▼

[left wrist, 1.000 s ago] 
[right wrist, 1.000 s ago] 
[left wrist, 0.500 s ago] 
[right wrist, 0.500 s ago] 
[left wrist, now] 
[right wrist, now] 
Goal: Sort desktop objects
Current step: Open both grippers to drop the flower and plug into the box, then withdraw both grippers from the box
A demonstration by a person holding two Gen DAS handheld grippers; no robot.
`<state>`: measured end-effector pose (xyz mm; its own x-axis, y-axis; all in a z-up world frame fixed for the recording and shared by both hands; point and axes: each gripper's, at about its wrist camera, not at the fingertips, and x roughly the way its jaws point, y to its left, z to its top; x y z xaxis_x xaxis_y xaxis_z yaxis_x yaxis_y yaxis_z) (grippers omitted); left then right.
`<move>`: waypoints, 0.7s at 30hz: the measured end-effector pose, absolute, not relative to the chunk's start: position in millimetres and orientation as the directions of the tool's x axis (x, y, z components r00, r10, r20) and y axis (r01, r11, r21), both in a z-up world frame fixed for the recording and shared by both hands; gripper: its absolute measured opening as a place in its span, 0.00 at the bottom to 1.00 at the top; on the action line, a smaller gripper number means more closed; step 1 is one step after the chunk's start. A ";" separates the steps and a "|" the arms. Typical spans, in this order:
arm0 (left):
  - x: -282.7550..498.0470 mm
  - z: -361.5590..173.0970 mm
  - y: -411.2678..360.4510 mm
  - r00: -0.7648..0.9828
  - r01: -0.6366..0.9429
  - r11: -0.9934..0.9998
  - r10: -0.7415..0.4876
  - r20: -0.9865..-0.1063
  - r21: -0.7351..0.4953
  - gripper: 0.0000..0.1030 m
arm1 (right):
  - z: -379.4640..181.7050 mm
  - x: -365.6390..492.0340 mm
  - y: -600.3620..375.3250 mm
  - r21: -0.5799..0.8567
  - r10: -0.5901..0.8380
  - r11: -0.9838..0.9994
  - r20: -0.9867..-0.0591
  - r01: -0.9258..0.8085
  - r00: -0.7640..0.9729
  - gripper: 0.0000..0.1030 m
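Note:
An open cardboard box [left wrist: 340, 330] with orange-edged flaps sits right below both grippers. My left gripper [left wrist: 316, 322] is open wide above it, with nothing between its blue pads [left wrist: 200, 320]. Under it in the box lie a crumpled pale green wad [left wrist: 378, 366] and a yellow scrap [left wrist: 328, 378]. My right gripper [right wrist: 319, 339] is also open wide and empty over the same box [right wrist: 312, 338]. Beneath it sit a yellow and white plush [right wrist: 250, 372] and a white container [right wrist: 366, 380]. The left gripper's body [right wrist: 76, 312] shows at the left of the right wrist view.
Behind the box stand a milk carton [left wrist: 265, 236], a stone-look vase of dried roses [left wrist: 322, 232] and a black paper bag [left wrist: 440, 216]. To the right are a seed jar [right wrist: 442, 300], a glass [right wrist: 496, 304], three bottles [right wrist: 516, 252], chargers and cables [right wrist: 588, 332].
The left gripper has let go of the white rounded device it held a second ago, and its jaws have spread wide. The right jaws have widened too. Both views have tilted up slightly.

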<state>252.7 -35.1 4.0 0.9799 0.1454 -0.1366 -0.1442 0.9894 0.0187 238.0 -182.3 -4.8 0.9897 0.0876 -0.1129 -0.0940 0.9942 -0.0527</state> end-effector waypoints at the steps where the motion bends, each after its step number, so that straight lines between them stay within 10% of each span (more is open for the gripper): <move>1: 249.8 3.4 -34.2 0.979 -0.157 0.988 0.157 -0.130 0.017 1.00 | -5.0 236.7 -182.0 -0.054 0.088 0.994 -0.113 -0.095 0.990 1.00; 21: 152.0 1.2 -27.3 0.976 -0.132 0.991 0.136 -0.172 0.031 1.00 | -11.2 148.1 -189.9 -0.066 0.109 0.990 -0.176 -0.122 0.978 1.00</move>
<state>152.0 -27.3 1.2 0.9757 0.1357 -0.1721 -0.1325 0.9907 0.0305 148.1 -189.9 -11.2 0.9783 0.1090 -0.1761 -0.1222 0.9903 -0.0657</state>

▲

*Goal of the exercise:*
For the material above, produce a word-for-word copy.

*Written solution:*
[left wrist, 1.000 s ago] 
[right wrist, 1.000 s ago] 
[left wrist, 0.500 s ago] 
[right wrist, 0.500 s ago] 
[left wrist, now] 
[right wrist, now] 
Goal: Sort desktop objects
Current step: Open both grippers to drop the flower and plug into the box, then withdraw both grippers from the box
A demonstration by a person holding two Gen DAS handheld grippers; no robot.
`<state>`: measured end-effector pose (xyz mm; its own x-axis, y-axis; all in a z-up world frame fixed for the recording and shared by both hands; point and axes: each gripper's, at about its wrist camera, not at the fingertips, and x roughly the way its jaws point, y to its left, z to its top; x y z xaxis_x xaxis_y xaxis_z yaxis_x yaxis_y yaxis_z) (grippers omitted); left then right.
`<move>`: waypoints, 0.7s at 30hz: the measured end-effector pose, absolute, not relative to the chunk's start: position in millimetres and orientation as the directions of the tool's x axis (x, y, z components r00, r10, r20) and y axis (r01, r11, r21), both in a z-up world frame fixed for the recording and shared by both hands; gripper: its absolute measured opening as a place in its span, 0.00 at the bottom to 1.00 at the top; on the action line, a smaller gripper number means more closed; step 1 is one step after the chunk's start. A ";" separates the steps and a "|" the arms. Typical spans, in this order:
arm0 (left):
  - x: -282.7550..498.0470 mm
  - z: -361.5590..173.0970 mm
  - y: -411.2678..360.4510 mm
  - r00: -0.7648..0.9828
  - r01: -0.6366..0.9429
  - r11: -0.9934..0.9998
  - r10: -0.7415..0.4876
  - r20: -0.9865..-0.1063
  - r21: -0.7351..0.4953
  - gripper: 0.0000..0.1030 m
arm1 (right):
  - z: -379.4640..181.7050 mm
  - x: -365.6390..492.0340 mm
  - y: -600.3620..375.3250 mm
  - r21: -0.5799..0.8567
  - r10: -0.5901..0.8380
  - r11: -0.9838..0.9994
  - r20: -0.9867..-0.0591
  - r01: -0.9258..0.8085
  - r00: -0.7640..0.9729
  - gripper: 0.0000..0.1030 m
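Note:
An open cardboard box [left wrist: 340, 330] with orange-edged flaps sits right below both grippers. My left gripper [left wrist: 316, 322] is open wide above it, with nothing between its blue pads [left wrist: 200, 320]. Under it in the box lie a crumpled pale green wad [left wrist: 378, 366] and a yellow scrap [left wrist: 328, 378]. My right gripper [right wrist: 319, 339] is also open wide and empty over the same box [right wrist: 312, 338]. Beneath it sit a yellow and white plush [right wrist: 250, 372] and a white container [right wrist: 366, 380]. The left gripper's body [right wrist: 76, 312] shows at the left of the right wrist view.
Behind the box stand a milk carton [left wrist: 265, 236], a stone-look vase of dried roses [left wrist: 322, 232] and a black paper bag [left wrist: 440, 216]. To the right are a seed jar [right wrist: 442, 300], a glass [right wrist: 496, 304], three bottles [right wrist: 516, 252], chargers and cables [right wrist: 588, 332].
The left gripper has let go of the white rounded device it held a second ago, and its jaws have spread wide. The right jaws have widened too. Both views have tilted up slightly.
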
<state>252.7 -35.1 4.0 0.9799 0.1454 -0.1366 -0.1442 0.9894 0.0187 238.0 -182.3 -4.8 0.9897 0.0876 -0.1129 -0.0940 0.9942 -0.0527</state> end-effector waypoints at the steps where the motion bends, each after its step number, so that straight lines between them stay within 10% of each span (more is open for the gripper): <move>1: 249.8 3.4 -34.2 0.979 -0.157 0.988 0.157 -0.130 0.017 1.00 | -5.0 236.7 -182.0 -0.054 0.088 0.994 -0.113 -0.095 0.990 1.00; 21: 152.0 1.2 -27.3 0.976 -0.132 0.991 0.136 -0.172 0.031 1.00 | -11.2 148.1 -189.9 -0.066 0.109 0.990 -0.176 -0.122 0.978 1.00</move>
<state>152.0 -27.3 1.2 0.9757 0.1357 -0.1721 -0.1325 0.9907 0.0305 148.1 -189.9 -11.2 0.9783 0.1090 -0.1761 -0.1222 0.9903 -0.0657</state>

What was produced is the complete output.